Transolution XLIFF Filter Documentation
| Version: | 0.1 |
|---|---|
| Date: | 2005-08-03 |
| Authors: | Fredrik Corneliusson |
Contents
Introduction
Filter to convert from tagged formats such as HTML and XML to XLIFF and back. The filter is configurable using a ini-file so it can be adapted to a number of different formats.
- sgml2xliff.py - Script to convert to XLIFF
- xliff2sgml.py - Script to back convert XLIFF to original format
As of this moment ini files for the following formats exists in transolution/filters/filter_settings:
- DOCBOOK (docbook.ini)
- HTML (HTML.ini)
- Staroffice/Openoffice content.xml files. (OOffice.ini)
The filter produces sentence segmented XLIFF files.
Here are some example XLIFF files created with the filter: example_xliffs
Usage
First of all you need have the transolution directory in your python path or you have to be in the directory containing the transolution folder. If you can start the XLIFF editor everything should be OK. To get help on the arguments the script uses:
>python sgml2xliff.py -h
usage: sgml2xliff.exe [options] inifile path
options:
-h, --help show this help message and exit
-e ENCODING, --encoding=ENCODING
set source file encoding
-r, --recursive Process files recursive.
-f FMASK, --fmask=FMASK
File mask to use when running recursive.
-l SLANG, --slang=SLANG
Language of source document(s).
-s SKIPWORDS, --skipwords=SKIPWORDS
a file containing a the words not to segment after.
Example: vs. Mr.
-z, --xlz Create a xlz (zip file containing xliff and skeleton
files).
Tip
If the source file does not have newlines as OO's content.xml it is a good idea to insert newlines where appropriate e.g. after paragraph tags (</text:p>) before conversion to XLIFF. Otherwise the editor gets sluggish when you view the document with skeleton context turned on.
Convert to XLIFF
For example to convert a html file:
>python sgml2xliff.py -z ./transolution/filters/filter_settings/html.ini ../test/test.html
The -z switch is used to create .xlz file (a zip containing the XLIFF and the skeleton file).
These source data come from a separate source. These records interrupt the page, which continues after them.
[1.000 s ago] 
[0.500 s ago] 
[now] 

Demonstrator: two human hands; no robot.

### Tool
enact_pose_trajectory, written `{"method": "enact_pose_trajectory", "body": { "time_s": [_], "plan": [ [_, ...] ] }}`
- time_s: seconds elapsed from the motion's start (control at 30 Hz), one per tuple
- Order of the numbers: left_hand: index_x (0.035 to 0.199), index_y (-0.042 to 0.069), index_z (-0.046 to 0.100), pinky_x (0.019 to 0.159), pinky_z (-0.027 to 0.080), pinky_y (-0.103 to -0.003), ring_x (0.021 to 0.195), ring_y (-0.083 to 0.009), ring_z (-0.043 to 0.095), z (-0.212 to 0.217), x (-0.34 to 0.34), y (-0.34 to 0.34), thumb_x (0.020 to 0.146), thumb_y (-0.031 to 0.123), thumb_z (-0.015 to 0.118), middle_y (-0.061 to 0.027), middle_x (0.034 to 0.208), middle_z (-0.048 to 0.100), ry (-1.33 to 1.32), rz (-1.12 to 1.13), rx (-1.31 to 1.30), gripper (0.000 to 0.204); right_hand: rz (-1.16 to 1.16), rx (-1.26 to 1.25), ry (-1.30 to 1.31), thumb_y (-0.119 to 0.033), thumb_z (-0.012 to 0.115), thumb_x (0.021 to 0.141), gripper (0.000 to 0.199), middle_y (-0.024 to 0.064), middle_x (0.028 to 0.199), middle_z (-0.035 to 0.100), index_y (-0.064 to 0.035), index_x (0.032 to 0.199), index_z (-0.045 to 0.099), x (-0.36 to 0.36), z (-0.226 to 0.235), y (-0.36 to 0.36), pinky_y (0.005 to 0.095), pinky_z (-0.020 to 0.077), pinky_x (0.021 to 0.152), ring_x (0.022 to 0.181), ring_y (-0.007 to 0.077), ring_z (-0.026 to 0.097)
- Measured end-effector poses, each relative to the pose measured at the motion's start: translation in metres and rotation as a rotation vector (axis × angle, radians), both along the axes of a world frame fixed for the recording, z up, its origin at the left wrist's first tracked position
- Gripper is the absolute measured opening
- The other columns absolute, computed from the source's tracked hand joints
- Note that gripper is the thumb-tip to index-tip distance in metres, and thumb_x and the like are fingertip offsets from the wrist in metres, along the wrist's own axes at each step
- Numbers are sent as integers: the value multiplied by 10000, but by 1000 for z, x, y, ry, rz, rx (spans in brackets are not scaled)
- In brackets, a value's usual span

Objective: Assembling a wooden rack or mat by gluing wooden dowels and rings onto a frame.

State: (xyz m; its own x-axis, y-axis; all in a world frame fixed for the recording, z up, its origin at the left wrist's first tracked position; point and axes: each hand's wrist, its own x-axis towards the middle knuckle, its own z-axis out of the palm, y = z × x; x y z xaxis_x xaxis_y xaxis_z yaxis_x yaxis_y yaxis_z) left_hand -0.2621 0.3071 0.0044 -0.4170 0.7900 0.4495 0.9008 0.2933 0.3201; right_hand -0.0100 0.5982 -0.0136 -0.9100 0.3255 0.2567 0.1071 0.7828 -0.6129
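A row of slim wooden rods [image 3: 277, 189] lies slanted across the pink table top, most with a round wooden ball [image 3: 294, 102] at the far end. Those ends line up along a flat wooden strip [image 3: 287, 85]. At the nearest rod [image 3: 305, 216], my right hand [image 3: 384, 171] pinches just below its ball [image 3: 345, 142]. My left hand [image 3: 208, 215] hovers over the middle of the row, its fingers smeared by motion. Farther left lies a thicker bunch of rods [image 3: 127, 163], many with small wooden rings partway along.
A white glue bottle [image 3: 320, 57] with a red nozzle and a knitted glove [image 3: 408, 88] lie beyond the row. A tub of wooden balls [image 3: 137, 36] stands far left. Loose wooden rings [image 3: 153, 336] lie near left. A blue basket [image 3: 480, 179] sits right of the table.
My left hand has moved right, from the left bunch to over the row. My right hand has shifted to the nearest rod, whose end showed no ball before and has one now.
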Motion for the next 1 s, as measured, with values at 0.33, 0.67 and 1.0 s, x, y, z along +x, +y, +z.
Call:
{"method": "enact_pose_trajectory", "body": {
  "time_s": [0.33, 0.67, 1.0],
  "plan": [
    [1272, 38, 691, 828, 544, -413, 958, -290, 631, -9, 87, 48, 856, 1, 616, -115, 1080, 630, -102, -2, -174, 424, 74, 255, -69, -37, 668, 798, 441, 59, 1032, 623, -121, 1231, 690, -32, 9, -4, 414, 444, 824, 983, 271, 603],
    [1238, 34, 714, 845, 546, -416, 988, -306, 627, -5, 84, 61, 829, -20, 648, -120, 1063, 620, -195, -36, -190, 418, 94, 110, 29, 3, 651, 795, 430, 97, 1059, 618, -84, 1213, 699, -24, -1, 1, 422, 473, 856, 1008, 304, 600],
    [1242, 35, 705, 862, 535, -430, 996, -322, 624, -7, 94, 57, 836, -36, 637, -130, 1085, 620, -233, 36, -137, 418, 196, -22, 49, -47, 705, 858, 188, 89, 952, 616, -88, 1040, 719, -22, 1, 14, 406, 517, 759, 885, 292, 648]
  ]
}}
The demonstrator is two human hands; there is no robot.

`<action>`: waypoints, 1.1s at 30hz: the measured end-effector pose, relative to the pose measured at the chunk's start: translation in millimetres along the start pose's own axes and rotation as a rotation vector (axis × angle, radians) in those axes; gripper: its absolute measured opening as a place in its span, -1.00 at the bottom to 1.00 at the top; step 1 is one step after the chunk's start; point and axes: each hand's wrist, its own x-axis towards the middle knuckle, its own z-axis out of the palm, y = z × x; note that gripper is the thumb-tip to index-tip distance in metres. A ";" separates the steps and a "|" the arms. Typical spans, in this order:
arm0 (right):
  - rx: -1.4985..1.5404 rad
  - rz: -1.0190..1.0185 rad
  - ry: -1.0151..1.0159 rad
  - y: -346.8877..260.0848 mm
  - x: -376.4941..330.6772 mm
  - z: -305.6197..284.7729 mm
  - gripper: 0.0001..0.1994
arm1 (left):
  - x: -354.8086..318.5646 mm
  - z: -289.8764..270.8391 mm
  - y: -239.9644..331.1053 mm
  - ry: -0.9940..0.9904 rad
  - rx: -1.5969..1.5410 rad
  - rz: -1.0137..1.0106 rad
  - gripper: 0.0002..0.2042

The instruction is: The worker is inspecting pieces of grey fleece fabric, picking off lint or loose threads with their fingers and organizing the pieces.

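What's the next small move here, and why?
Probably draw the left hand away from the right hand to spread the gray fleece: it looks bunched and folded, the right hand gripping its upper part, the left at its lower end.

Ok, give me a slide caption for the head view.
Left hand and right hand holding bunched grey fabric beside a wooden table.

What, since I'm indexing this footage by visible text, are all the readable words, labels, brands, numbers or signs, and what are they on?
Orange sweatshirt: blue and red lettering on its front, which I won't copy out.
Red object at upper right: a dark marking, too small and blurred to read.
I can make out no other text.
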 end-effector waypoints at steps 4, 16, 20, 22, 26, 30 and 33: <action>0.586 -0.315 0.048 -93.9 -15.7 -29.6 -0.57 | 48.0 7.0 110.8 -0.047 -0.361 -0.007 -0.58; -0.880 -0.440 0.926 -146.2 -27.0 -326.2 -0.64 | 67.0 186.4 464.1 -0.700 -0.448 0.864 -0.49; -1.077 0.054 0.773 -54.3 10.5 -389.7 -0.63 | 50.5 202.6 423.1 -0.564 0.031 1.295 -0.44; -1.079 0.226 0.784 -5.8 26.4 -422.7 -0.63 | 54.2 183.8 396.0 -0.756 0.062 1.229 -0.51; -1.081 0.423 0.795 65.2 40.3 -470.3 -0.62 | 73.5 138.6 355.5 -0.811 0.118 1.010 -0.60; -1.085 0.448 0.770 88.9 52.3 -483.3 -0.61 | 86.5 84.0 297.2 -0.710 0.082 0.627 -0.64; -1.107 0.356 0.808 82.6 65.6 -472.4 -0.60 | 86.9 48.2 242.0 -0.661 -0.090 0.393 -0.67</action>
Convert back to original format
>python xliff2sgml.py ../test/test.html.xlz
Filter INI files
Configuration file syntax
The configuration file consists of sections, led by a "[section]" header and followed by "name= value" entries.
Tags Section
In this section you define how tags be treated.
The syntax for the Tags section is
TAGNAME=TYPE,FLAGS
The TAGNAME should be just the name as it appears in the file (case insensitive), if the tag contains colon you have to replace the colon with : e.g.
text:p => text:p
The TYPE can be either "External" or "Internal". The rule is that if a Tag can be present in sentences it should be "Internal" e.g.:
Here's some <b>bold</b> text.
If you don't want to have the tag in translation segments you set the TYPE to External. e.g.
<header>This is a header</header>
If you want all content between the start and end tag to be set to Internal or External you set the Grouped FLAG. e.g.
<script language="javascript">
var Open = "";
function preload() { Open = new Image(16,16); Closed = new Image(16,16); }
</script>
This all that is supported at the moment and the other stuff such as Translatable Attributes is just there as I plan to implement support for it in the future.
The ini file Tags section for the tags above would be
[Tags] b=Internal header=External script=External,Group
FilterSettings section
The FilterSettings-section has two settings. If you set KeepLineBreaks to True all line breaks in the file will be kept in the translation segments. If it's not set line breaks will be removed from sentences. DefaultTagStyle is the style to use for tags that are not specified in the Tags-section.
[FilterSettings] KeepLineBreaks=False DefaultTagStyle=External
Skip words
Sometimes abbreviations (Mr., etc.) cause the filter to segment. The solution to this problem is to specify a text file with the skip words to the filter (-s or --skipwords). There is a very incomplete English abbreviation file under transolution/filters/skipwords/en_skipwords.txt. Just add every abbreviation you don't want to segment after and specify it to the filter.